1ª Vara da Infância e da Juventude do Rio de Janeiro.
-- Vic, aonde se met*ram a Bruna e a Dulce? - Priscilla tremia de tão nervosa que estava - A juíza já vai chamar vocês.
-- Não sei Prí, elas saíram logo cedo, com bolsas cheias de roupas. Falando que que era para mim confiar nelas - sacudia Leticia de um lado para outro - Estou a ponto de desmaiar.
-- Imagino. Até a Sabrina resolveu sumir também...
Uma voz chamou a atenção das duas.
-- Senhoras, a Drª Mendonça, Juíza Titular da Vara da Infância, está aguardando.
Victória caminhou com Leticia no colo. Estava tão assustada e nervosa que quando se deu conta, já estava sentada à frente da juíza, como chegou até ali? Nem ela sabia responder.

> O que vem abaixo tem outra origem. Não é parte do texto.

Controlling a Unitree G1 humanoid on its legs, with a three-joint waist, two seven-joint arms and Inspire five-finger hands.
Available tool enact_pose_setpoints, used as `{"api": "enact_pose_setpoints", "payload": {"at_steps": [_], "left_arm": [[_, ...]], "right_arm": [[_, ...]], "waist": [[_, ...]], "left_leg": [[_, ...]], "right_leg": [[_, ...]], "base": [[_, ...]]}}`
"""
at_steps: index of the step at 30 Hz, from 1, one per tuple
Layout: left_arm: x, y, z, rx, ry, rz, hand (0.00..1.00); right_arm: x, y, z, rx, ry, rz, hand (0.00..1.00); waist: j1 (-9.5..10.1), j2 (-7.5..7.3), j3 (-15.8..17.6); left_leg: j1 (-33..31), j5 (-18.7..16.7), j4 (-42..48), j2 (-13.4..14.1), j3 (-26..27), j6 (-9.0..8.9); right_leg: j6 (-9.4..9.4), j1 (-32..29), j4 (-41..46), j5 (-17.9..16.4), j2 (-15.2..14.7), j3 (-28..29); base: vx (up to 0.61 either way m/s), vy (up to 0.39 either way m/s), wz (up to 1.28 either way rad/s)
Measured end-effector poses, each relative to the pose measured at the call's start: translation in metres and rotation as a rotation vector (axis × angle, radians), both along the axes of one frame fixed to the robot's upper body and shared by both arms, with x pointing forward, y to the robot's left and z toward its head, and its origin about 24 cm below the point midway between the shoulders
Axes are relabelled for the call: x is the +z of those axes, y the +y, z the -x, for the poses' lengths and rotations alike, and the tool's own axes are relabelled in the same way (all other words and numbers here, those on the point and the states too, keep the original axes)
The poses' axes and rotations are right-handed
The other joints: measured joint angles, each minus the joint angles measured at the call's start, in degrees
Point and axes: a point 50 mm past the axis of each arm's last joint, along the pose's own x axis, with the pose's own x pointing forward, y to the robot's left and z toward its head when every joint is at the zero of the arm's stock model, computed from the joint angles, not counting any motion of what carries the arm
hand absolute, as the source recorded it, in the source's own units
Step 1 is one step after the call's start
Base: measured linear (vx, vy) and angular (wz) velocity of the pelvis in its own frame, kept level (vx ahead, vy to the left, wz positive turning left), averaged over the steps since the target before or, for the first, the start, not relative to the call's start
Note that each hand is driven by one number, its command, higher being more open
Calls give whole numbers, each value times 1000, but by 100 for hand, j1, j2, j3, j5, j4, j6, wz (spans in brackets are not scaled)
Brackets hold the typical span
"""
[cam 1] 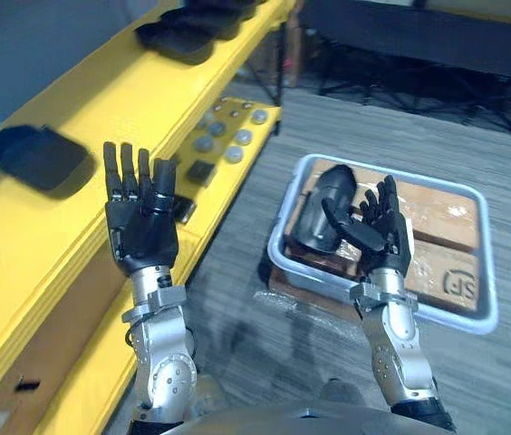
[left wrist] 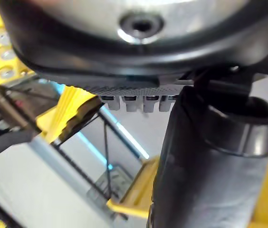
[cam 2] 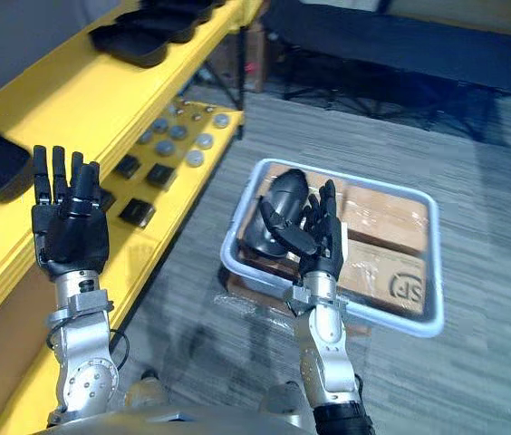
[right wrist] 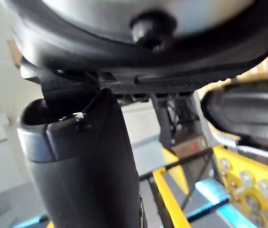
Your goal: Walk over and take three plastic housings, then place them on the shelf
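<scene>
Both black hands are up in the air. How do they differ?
The left hand keeps its fingers straight and close together; the right hand has looser fingers, thumb spread sideways. The left hand shows before the yellow shelf, the right hand before the tray holding a black housing. Both are dark, open and empty.

1. A light grey tray (cam 2: pixel 391 319) sits on the grey carpet (cam 2: pixel 491 181).
2. Brown cardboard boxes (cam 2: pixel 387 217) lie inside it.
3. Round grey discs (cam 2: pixel 178 134) cluster to its left, near small black square parts (cam 2: pixel 138 212).
4. A black cross-legged frame (cam 1: pixel 346 72) stands beyond.
</scene>
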Motion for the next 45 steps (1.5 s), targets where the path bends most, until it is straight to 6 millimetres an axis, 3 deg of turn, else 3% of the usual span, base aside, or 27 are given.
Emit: {"api": "enact_pose_setpoints", "payload": {"at_steps": [3, 7, 10, 13, 16, 19, 22, 23, 26, 29, 35, 40, 45], "left_arm": [[-1, -9, -2, -37, 34, -78, 100], [-17, -11, -8, -88, 138, -182, 100], [-21, -9, -13, -70, 186, -326, 100], [-27, -7, -22, -8, 254, -454, 100], [-31, -5, -22, 22, 299, -471, 100], [-30, -9, -24, 8, 292, -476, 100], [-30, -21, -32, -82, 259, -486, 100], [-31, -34, -40, -166, 236, -459, 100], [-33, -55, -52, -285, 209, -475, 100], [-35, -61, -53, -325, 201, -467, 100], [-44, -74, -54, -378, 219, -452, 100], [-60, -77, -47, -396, 287, -455, 100], [-67, -75, -42, -396, 314, -424, 100]], "right_arm": [[-16, -10, 19, -3, 93, -2, 100], [-35, -9, 30, 24, 196, 0, 100], [-45, -15, 21, -7, 232, 6, 100], [-45, -44, -10, -145, 225, -12, 100], [-18, -85, -41, -332, 144, 29, 100], [17, -107, -70, -402, 57, 84, 100], [38, -124, -94, -480, 39, 123, 100], [49, -137, -106, -519, 41, 147, 100], [70, -150, -123, -548, 50, 203, 100], [77, -152, -129, -550, 55, 241, 100], [131, -177, -136, -636, -28, 330, 100], [171, -171, -144, -670, -135, 363, 100], [216, -177, -127, -818, -317, 354, 100]], "waist": [[-179, -111, 44], [-164, -213, 102], [-66, -389, 305], [37, -348, 735], [132, -238, 1200], [215, -222, 1432], [276, -202, 1471], [364, -124, 1548], [439, 139, 1718], [523, 243, 1781], [706, 553, 1979], [803, 614, 2019], [775, 669, 2042]], "left_leg": [[87, -141, 73, -291, 280, 22], [-222, -414, 600, -355, 338, 111], [-611, -499, 979, -350, 236, 147], [-983, -500, 1295, -240, 40, 142], [-1212, -445, 1315, -225, -102, 54], [-1402, -373, 1255, -251, -321, 45], [-1625, -266, 1187, -321, -562, 87], [-1688, -222, 1147, -353, -629, 91], [-1809, -70, 1037, -445, -824, 112], [-1846, 62, 853, -520, -954, 117], [-1940, 293, 582, -670, -1157, 145], [-1945, 453, 404, -774, -1195, 168], [-1942, 484, 417, -833, -1234, 187]], "right_leg": [[111, -167, -145, 439, -278, 98], [160, -146, -722, 1066, -420, -87], [242, -136, -1084, 1258, -471, -261], [199, -112, -1405, 1526, -360, -410], [115, -267, -1518, 1701, -280, -450], [10, -496, -1540, 1796, -176, -448], [-26, -695, -1541, 1864, -123, -493], [-53, -755, -1540, 1923, -121, -567], [-75, -771, -1539, 1980, -153, -878], [-75, -798, -1537, 1980, -187, -1027], [-83, -901, -1370, 1970, -286, -1335], [-102, -976, -1290, 1950, -376, -1430], [-88, -1048, -1037, 1846, -453, -1438]], "base": [[-71, 151, -72], [-114, 140, -30], [-157, 62, 7], [-183, 11, 11], [-173, -38, -5], [-95, -64, -13], [-40, -56, 4], [-14, -27, 10], [-12, -15, 28], [6, -12, 28], [-17, 22, 21], [-29, 24, 10], [-9, 11, 6]]}}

-- Estou decepcionada - a juíza falou com certa tristeza - Esperava muito mais da doutora Bruna. Pelo que percebo ela desistiu de lutar...
-- Poderia desistir de qualquer coisa, menos de quem amo - Bruna falou da porta.
A juíza Mendonça virou a cabeça em direção a porta e sorriu com o que viu...
Próximo capítulo...
-- Bruna, essa ratazana disfarçada de cachorro, roeu o meu tênis importado. Eu juro que vou matar ele.
-- Brina, a paciência é uma virtude que deve ser exercitada para que possamos cada vez mais nos acostumar a situações adversas.
-- Fora daqui você e esse filho de qualquer coisa - Sabrina apontou para o caminho da rua.